WHAT IS REQUIRED:
In the data below, find the line containing "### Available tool", then set down that line and every later line up to and including the line containing "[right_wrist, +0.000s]", exactly.

PROVIDED DATA:
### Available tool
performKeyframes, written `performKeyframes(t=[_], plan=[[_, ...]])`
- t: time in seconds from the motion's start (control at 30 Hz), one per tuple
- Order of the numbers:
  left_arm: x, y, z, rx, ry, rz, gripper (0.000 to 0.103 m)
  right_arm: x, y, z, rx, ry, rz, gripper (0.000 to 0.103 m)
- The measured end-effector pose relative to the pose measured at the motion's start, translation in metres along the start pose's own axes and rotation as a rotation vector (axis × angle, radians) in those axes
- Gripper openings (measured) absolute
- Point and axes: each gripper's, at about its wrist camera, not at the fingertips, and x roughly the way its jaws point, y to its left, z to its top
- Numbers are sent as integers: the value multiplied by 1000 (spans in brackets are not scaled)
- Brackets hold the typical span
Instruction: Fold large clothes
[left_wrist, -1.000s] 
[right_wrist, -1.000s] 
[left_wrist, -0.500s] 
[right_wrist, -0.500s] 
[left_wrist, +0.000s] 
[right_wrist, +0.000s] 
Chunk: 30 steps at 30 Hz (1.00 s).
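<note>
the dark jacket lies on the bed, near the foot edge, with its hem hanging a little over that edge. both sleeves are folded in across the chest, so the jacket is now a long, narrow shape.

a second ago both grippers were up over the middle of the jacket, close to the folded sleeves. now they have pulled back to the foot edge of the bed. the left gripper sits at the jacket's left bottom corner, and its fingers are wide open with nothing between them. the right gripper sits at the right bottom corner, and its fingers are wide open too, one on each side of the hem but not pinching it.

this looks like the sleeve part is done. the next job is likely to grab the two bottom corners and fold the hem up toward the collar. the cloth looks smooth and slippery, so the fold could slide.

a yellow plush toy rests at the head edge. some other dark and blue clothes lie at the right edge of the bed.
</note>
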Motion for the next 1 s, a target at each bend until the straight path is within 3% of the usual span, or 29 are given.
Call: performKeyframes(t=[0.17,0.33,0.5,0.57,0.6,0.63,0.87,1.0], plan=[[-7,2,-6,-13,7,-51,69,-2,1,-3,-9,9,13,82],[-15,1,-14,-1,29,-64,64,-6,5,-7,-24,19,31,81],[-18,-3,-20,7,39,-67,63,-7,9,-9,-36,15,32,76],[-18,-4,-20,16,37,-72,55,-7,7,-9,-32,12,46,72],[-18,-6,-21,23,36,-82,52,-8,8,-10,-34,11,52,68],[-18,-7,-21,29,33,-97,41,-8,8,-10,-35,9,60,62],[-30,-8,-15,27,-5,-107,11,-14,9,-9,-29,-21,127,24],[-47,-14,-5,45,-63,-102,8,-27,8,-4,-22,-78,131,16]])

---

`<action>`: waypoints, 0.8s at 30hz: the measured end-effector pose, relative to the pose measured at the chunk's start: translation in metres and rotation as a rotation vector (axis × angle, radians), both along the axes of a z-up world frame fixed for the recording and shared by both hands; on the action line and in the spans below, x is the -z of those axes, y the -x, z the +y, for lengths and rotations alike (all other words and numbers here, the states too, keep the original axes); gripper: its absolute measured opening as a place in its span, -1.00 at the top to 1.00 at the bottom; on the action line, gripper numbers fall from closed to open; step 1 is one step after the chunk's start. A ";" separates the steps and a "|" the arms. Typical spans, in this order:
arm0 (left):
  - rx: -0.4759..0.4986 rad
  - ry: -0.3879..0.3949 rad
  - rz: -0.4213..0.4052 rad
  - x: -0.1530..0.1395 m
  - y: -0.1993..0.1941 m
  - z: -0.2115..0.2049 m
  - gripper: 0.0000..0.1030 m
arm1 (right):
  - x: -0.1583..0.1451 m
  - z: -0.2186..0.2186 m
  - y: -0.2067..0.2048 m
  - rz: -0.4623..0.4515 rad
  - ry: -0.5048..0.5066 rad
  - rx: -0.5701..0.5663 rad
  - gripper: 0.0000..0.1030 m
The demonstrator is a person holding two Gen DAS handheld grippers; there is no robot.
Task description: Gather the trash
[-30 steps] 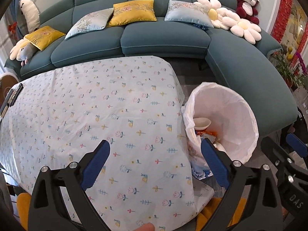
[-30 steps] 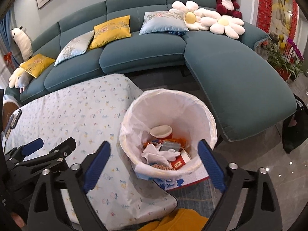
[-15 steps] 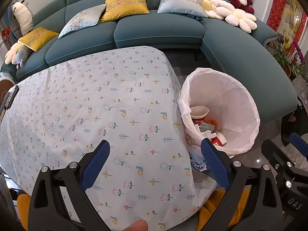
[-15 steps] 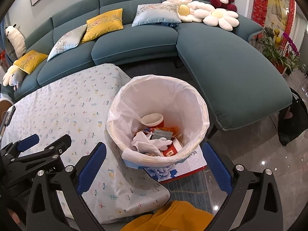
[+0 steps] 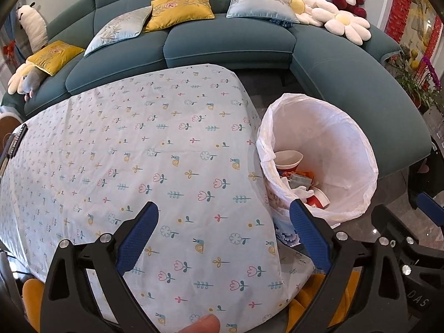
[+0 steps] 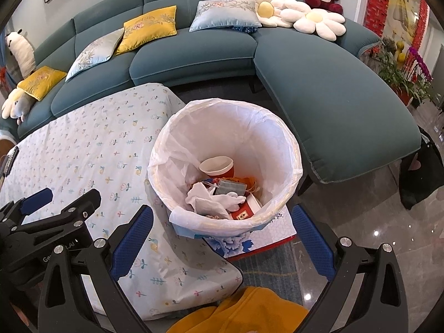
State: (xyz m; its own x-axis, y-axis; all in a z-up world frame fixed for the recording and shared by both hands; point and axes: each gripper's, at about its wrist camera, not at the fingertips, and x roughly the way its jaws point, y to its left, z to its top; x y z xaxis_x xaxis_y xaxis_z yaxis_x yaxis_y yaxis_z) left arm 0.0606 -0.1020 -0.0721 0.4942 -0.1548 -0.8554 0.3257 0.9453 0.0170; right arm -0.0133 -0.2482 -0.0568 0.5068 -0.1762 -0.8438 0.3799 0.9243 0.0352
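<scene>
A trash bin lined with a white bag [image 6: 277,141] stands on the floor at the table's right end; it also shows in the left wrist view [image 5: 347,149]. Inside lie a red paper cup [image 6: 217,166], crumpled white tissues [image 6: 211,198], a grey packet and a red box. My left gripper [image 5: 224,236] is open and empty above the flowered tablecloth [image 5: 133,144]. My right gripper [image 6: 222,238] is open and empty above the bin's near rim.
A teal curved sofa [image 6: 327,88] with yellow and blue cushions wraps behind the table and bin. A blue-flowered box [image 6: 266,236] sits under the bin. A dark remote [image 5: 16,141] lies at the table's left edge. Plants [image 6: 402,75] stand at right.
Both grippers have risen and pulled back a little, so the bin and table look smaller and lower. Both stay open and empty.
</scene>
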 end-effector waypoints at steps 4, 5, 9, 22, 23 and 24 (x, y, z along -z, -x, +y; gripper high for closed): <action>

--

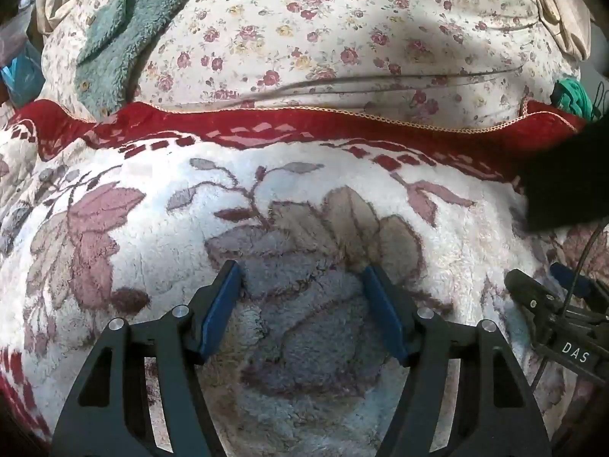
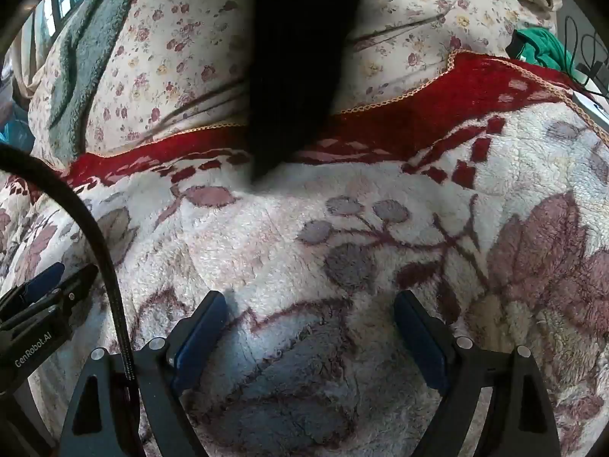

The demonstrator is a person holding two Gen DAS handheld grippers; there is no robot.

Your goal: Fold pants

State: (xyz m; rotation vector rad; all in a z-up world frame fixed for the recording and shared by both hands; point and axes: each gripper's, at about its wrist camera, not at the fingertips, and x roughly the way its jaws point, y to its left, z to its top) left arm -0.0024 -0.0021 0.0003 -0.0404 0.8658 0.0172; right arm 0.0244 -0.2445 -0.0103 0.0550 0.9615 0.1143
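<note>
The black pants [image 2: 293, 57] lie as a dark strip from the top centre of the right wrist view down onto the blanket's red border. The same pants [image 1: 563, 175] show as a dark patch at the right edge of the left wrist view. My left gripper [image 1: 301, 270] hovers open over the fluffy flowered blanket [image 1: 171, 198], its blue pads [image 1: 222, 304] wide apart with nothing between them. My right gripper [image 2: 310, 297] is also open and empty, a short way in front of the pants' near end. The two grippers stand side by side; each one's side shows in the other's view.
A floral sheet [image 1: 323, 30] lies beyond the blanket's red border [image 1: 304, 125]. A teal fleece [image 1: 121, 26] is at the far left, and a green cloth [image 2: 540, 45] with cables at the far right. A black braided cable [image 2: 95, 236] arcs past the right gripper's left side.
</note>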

RESPONSE TO THIS TASK:
### Available tool
performKeyframes, written `performKeyframes(t=[_], plan=[[_, ...]])`
- t: time in seconds from the motion's start (control at 30 Hz), one per tuple
- Order of the numbers:
  left_arm: x, y, z, rx, ry, rz, gripper (0.000 to 0.103 m)
  right_arm: x, y, z, rx, ry, rz, gripper (0.000 to 0.103 m)
- The measured end-effector pose relative to the pose measured at the motion's start, translation in metres along the start pose's own axes and rotation as a rotation vector (axis × angle, radians) in those axes
- Gripper openings (measured) absolute
- Point and axes: each gripper's, at about its wrist camera, not at the fingertips, and x roughly the way its jaws point, y to its left, z to its top
- Numbers are sent as integers: the value multiplied by 1000 (spans in brackets are not scaled)
- Brackets hold the typical span
Instruction: Fold large clothes
[left_wrist, -1.000s] 
[right_wrist, -1.000s] 
[left_wrist, -0.500s] 
[right_wrist, -0.500s] 
[left_wrist, +0.000s] 
[right_wrist, +0.000s] 

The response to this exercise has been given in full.